*** Collected data Section Begins ***

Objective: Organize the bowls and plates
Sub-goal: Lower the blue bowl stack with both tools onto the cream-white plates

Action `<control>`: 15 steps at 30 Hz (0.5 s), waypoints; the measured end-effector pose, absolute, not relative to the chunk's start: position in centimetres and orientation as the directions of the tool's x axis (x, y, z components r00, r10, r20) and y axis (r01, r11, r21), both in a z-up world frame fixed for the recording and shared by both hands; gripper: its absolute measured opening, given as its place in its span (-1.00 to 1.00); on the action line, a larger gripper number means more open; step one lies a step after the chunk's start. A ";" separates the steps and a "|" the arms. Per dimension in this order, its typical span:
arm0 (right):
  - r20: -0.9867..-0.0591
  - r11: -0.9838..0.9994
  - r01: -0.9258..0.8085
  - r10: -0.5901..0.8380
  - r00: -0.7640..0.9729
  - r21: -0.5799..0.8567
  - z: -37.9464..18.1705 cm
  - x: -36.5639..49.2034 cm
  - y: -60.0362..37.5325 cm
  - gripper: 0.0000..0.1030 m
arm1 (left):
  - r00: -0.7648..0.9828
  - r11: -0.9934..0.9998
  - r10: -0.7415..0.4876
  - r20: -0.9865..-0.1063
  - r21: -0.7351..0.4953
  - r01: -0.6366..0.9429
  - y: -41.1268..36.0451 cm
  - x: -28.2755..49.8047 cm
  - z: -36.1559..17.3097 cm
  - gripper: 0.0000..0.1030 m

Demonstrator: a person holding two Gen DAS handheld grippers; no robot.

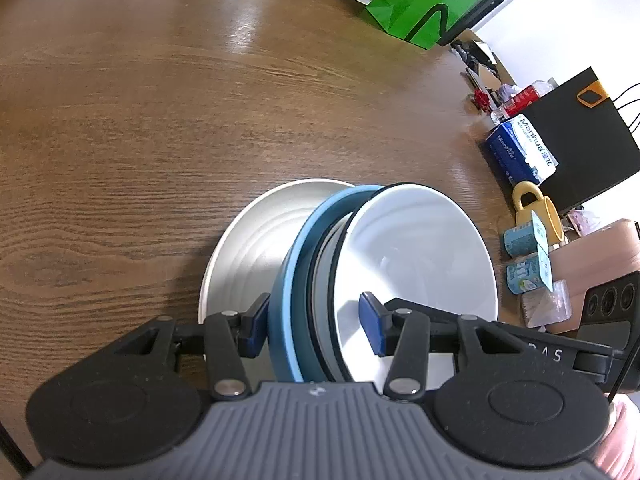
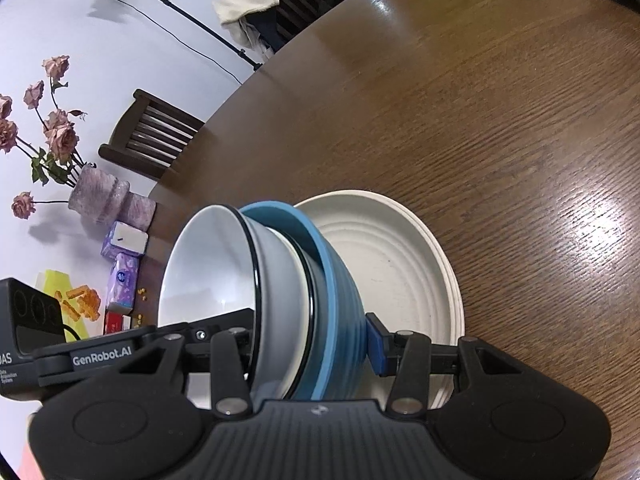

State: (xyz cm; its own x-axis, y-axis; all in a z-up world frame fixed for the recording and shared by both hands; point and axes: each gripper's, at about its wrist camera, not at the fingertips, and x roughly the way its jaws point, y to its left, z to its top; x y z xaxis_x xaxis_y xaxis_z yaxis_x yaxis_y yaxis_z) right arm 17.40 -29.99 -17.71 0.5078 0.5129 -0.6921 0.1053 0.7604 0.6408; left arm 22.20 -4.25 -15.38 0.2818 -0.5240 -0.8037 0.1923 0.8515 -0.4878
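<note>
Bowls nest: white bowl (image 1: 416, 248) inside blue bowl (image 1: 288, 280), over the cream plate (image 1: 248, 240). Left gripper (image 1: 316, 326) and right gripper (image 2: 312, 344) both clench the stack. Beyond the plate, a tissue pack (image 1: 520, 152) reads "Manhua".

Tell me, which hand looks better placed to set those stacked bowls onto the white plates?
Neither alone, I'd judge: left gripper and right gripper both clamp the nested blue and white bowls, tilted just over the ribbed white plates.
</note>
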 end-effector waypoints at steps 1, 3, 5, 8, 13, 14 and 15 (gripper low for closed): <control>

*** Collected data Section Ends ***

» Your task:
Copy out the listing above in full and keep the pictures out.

» Output for this task:
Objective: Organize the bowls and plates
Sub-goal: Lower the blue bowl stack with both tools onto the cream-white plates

Action `<control>`: 15 steps at 30 Hz (0.5 s), waypoints; the measured end-effector pose, absolute, not relative to the chunk's start: position in centimetres and orientation as the directions of the tool's x axis (x, y, z components r00, r10, r20) and y axis (r01, r11, r21), both in a z-up world frame fixed for the recording and shared by both hands; gripper: its absolute measured opening, given as its place in its span (-1.00 to 1.00); on the action line, a larger gripper number means more open; step one lies a step after the chunk's start. A ";" separates the steps and a "|" the arms. Per dimension in this order, its typical span:
arm0 (right):
  - r20: -0.9867..-0.0591
  - r11: -0.9838..0.9994
  - r01: -0.9258..0.8085
  - r10: -0.5901..0.8380
  - r00: -0.7640..0.9729
  - r21: -0.5799..0.8567
  - z: -37.9464..18.1705 cm
  - x: -36.5639..49.2034 cm
  - y: -60.0362..37.5325 cm
  - gripper: 0.0000..0.1030 m
arm1 (left):
  - r00: -0.7648..0.9828
  - r11: -0.9934..0.9998
  - r10: -0.7415..0.4876
  - r20: -0.9865..-0.1063
  - r21: -0.7351..0.4953
  - r01: -0.6366..0.9429
  - y: -41.1268..36.0451 cm
  - x: -28.2755..49.8047 cm
  - z: -36.1559..17.3097 cm
  - gripper: 0.0000..0.1030 m

Demonstrator: a person holding two Gen DAS handheld grippers; no robot.


State: (xyz cm; its own x-axis, y-axis; all in a z-up world frame fixed for the recording and shared by both hands; point and axes: each gripper's, at about its wrist camera, not at the fingertips, and x roughly the way its jaws point, y to its left, z to its top; x y z xaxis_x xaxis_y xaxis_z yaxis_x yaxis_y yaxis_z) right arm 17.40 -29.99 -17.71 0.5078 0.5129 -0.6921 0.1053 0.7604 0.6408; left arm 22.20 -4.25 -15.38 0.2818 -0.5240 -0.8037 0.1923 0.8515 -0.4878
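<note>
Bowls nest: white bowl (image 1: 416, 248) inside blue bowl (image 1: 288, 280), over the cream plate (image 1: 248, 240). Left gripper (image 1: 316, 326) and right gripper (image 2: 312, 344) both clench the stack. Beyond the plate, a tissue pack (image 1: 520, 152) reads "Manhua".

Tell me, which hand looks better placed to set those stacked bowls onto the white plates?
Neither alone, I'd judge: left gripper and right gripper both clamp the nested blue and white bowls, tilted just over the ribbed white plates.
</note>
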 end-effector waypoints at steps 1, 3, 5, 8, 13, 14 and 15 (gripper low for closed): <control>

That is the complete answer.